O presidente do Sindicato dos Transportadores Rodoviários Autônomos de Bens do Estado de São Paulo (Sindicam-SP), Norival de Almeida Silva, disse que o problema é tão grave que, há um ano, a entidade criou uma câmara de conciliação para resolver os conflitos entre as gerenciadoras e os motoristas. Em vez de entrar na Justiça, o sindicato busca uma solução nas empresas que mantêm o cadastro com dados desabonadores, o que pode reduzir o tempo de espera de três anos para 60 dias. Por mês, 120 profissionais de todo o Brasil procuram ajuda.
- Esses cadastros pegam tudo, desde uma conta de varejo não paga até pensão e IPTU de anos atrás - afirmou Silva.

Erivaldo Adami, presidente do Sindicato dos Trabalhadores em Transportes Rodoviários e Urbanos de Divinópolis, em Minas Gerais, recebe pelo menos 20 reclamações por mês de motoristas que não conseguem emprego por causa de restrições.
- O transportador já é considerado como um bandido de cara - criticou.
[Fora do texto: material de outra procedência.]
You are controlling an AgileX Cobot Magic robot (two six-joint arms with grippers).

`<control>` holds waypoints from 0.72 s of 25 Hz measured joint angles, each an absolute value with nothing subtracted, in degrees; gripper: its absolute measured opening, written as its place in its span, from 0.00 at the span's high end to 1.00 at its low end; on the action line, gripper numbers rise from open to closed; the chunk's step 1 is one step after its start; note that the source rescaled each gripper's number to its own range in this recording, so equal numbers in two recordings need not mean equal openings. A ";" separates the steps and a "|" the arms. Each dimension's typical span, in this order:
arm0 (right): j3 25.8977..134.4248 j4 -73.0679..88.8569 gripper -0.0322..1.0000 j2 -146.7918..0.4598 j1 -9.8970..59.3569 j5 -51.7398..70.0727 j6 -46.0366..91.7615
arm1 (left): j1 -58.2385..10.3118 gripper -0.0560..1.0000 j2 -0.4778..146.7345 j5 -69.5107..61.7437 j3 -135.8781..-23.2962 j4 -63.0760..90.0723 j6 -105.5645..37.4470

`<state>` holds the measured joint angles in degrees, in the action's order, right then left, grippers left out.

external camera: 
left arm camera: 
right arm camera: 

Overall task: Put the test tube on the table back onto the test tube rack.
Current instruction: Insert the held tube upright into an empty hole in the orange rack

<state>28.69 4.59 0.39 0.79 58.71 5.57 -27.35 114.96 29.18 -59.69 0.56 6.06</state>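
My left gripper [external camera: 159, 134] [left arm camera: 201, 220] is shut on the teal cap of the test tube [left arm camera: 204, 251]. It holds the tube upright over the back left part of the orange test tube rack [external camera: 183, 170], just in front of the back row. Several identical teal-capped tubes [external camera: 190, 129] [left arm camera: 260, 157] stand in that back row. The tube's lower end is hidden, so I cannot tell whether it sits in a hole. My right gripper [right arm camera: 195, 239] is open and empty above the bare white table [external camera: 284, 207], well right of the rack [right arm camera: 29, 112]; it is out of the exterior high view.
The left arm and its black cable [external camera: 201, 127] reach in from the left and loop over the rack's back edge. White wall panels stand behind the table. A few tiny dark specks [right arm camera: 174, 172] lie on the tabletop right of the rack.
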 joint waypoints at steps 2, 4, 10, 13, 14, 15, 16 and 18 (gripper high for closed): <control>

O GLOBO teve acesso a uma apólice do contrato com a Porto Seguro Cia de Seguros Gerais que mostra que o segurado precisa obter, antes do carregamento do veículo transportador, liberação para embarque por meio da consulta ou cadastro em empresas especializadas, inclusive no que diz respeito aos motoristas. Procurada, a empresa não se pronunciou até o fechamento desta edição.
TST já reconhecera direito de empregador checar SPC

Cyro Buonavoglia, presidente da Buonny e da Associação Brasileira das Empresas de Gerenciamento de Riscos e de Tecnologia de Rastreamento e Monitoramento (Gristec), contestou a acusação do MPT. Ele alegou que nenhum motorista é barrado por ter dez cheques devolvidos. Mas que uma dívida alta, de R$ 30 mil ou R$ 80 mil, pode estar relacionada a um caminhão que não foi pago, o que, numa fiscalização, comprometeria a carga.

- A seguradora é soberana em seu negócio e compra o risco que quiser. Nós apenas prestamos as informações. A reclamação dos sindicatos é tendenciosa e vamos recorrer até a última instância - disse ele.

O Grupo GV informou que não tem qualquer conduta discriminatória nem viola a intimidade dos motoristas, já que a pesquisa de dados é realizada em órgãos públicos e privados. Mas confirma que, se o nome do motorista estiver sujo, o seguro pode ser mais caro. A Pamcary confirmou que consulta o SPC e o Serasa, mas disse que isso não desqualifica o motorista. A Brasil Risk disse que só faria qualquer comentário na Justiça.

O Grupo Mapfre disse que não foi notificado oficialmente. A Liberty Seguros disse que não verifica informações pessoais e creditícias dos motoristas de cargas. Afirmou que as consultas estão relacionadas à atividade das transportadoras, ao mercado de transporte em geral, independentemente da existência de seguro.

A exigência esquenta uma discussão que, antes, estava focada no comércio. No início do ano, o Tribunal Superior do Trabalho (TST) já havia reconhecido o direito de um empregador consultar o SPC antes de contratar seus funcionários. A postura é contestada por sindicatos. A Superintendência de Seguros Privados (Susep) informou que não faz qualquer recomendação sobre criação ou consulta de cadastro sobre os transportadores. Mas observou que as seguradoras são livres para estabelecer critérios internos, que incluem a exigência da informação de dados pessoais e creditícios.